07-05-2010 02:50 PM
Hi.
I'm after a reboot on LMS 2.6 server, the CM home page started showing the following message: "Cannot connect to ANI Server since it is down". I followed the procedures as in the thread "Ciscoworks ANI server cannot connect, Joe Clark please help", but, in the end, after I restarted yhe Damon Manager, all seervices came up, except for the ANI database engine.

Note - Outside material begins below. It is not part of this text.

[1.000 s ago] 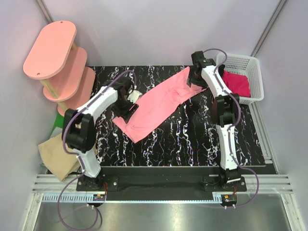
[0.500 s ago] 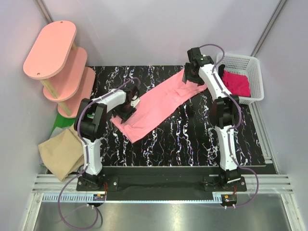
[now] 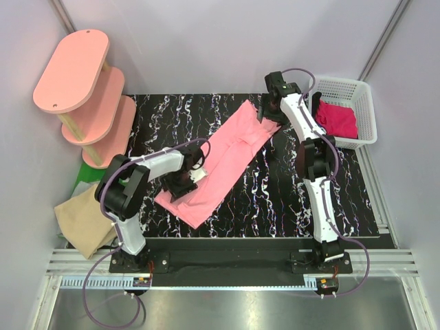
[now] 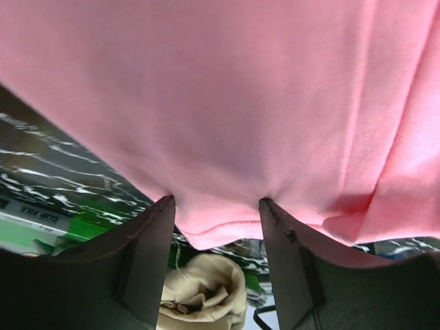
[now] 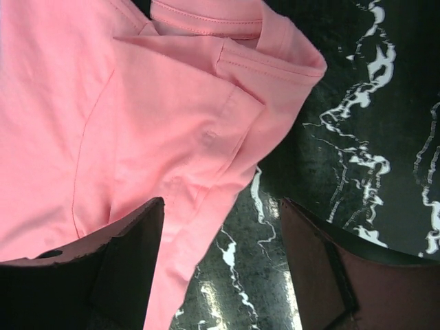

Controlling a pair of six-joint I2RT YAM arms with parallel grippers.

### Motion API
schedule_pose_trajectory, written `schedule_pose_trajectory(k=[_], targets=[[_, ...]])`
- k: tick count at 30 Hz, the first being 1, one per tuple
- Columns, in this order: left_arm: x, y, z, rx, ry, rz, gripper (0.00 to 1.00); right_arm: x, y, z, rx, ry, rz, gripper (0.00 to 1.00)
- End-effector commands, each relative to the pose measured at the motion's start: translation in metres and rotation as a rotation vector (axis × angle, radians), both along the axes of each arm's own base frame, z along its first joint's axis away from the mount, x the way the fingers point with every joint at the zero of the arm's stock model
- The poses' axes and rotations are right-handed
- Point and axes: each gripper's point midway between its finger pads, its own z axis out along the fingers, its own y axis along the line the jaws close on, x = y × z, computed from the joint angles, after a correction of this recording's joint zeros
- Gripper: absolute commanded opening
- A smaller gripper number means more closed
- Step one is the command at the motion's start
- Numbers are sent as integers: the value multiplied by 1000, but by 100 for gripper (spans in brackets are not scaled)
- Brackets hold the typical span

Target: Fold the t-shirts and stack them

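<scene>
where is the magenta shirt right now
In the top external view, the magenta-red shirt lies bunched inside the white basket at the table's far right corner, right of the right gripper.

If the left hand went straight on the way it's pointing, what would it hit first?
The salmon-pink t-shirt. In the left wrist view its cloth fills the way ahead of the left hand, with the hem lying between the open fingers. Contact looks near, though depth is unclear.

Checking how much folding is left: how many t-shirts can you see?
3: the salmon-pink t-shirt spread diagonally on the table, the tan t-shirt crumpled beside the table's near-left corner, the magenta t-shirt in the white basket. More could lie beneath it.
</scene>
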Motion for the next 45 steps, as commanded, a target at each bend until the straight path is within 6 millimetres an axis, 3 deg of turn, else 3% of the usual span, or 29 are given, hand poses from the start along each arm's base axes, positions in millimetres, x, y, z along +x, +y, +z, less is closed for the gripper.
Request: schedule_pose_trajectory(k=[1,5,11,20,24,26,28,29,31,32,33,34,35,36,37,38,39,40,41,42,43,44,45], targets=[[-14,-13,-3,-58,51,-26,57,2,21,-26,88,46,19,74],[-21,-24,-3,-71,74,-60,57,-2,36,-50,154,107,44,72],[-25,-44,0,-111,104,-101,56,4,30,-81,168,147,24,72],[-32,-66,0,-176,173,-137,56,45,12,-72,228,16,20,71],[-22,-76,6,-208,146,-124,55,64,16,-53,286,-67,47,70],[-15,-80,12,-229,122,-111,54,69,20,-33,307,-111,74,70],[1,-85,30,-270,50,-84,54,68,28,-15,323,-138,113,71],[8,-86,38,-283,19,-71,54,69,29,8,320,-178,125,72],[29,-88,69,-334,-84,-28,54,68,33,35,312,-223,152,78],[35,-88,80,-352,-118,-12,54,65,39,65,318,-273,172,81],[46,-87,104,-389,-183,18,54,63,42,82,320,-301,184,82],[50,-86,115,-407,-213,32,54,60,45,98,315,-326,201,83],[53,-84,136,-441,-266,52,54,51,52,132,311,-378,219,85],[61,-77,152,-463,-311,83,54,43,56,141,299,-383,232,86],[63,-71,164,-476,-348,106,54,30,58,174,282,-430,256,87],[65,-65,187,-511,-415,136,54,15,73,185,247,-438,286,91],[70,-49,196,-519,-450,190,54,2,77,181,202,-413,295,93],[70,-43,205,-547,-477,217,54,-18,78,210,166,-453,318,96],[67,-33,218,-573,-518,252,54,-33,83,212,116,-445,323,99],[70,-17,224,-583,-549,301,54,-60,108,189,74,-376,383,100],[69,-8,226,-584,-569,329,53,-88,117,211,46,-412,428,100],[63,1,228,-587,-591,352,53,-99,122,207,-31,-427,427,100],[64,15,229,-581,-617,395,53,-138,149,167,-105,-347,522,100]])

After I started this serrvice manually, it came up, but the ANI.log file reappeared and the message on the CM home became "Please wait... ANIServer is still initializing."
The result for the pdreg command is below:
C:\>pdreg -l ANIDbEngine
Process = ANIDbEngine
Path = C:\PROGRA~1\CSCOpx\objects\db\win32\dbsrv9.exe
Flags =
Startup = Started automatically at boot.
Dependencies = Not applicable
The result for the pdshow command is attached.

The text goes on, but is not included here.